Characteristics that make Uintah County Unique are:

Dinosaurs

A short distance north of Jensen on the Green River is a famous dinosaur quarry. Earl Douglass, a paleontologist who worked for the Carnegie Museum, first discovered dinosaur bones here in 1909. For several years Douglas and others excavated tons of dinosaur fossils and sent them to eastern museums.
The fossils lay embedded in the Morrison Formation of the Upper Jurassic Age, about 150 million years ago. Some of the dinosaurs whose bones lay here are Apatosaurus, Diplodocus, Allosaurus, and Stegosaurus.
In 1915 President Woodrow Wilson created Dinosaur National Monument. Paleontologists still study and work at Dinosaur. And thousands of visitors tour the monument each year.


At Dinosaur Natl. Monument, you can walk right next to a cliff face, where dinosaur bones are embedded.

The Rock

Fantasy Canyon is a great place to view the unique landscape of Uintah County.

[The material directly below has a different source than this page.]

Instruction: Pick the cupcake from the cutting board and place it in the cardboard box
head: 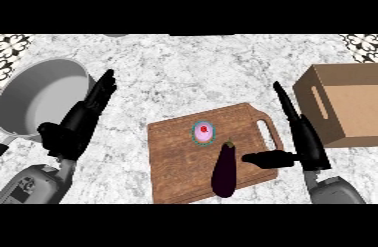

The Rich Indian & Settler History

Prehistoric Indian sites suggest that the Uinta Basin was inhabited thousands of years ago by Archaic and more recently by Fremont peoples. In historic times it was part of the Utes' domain. The first white men in the area were Fathers Dominguez and Escalante who traveled through the Uinta Basin in 1776 searching for a land route to Monterey, California. In his diary Escalante called the basin "a fine plain abounding in pasturage and fertile, arable land, provided it were irrigated." Nearly fifty years later American and French trappers found the Basin rich in beaver and other wildlife. In 1831-32 Antoine Robidoux, a French trapper licensed by the Mexican government (Utah was part of Mexico until 1848), built a small trading post near present-day Whiterocks where trappers could trade beaver pelts for supplies. The post was abandoned in 1844 because of difficulties with the Indians.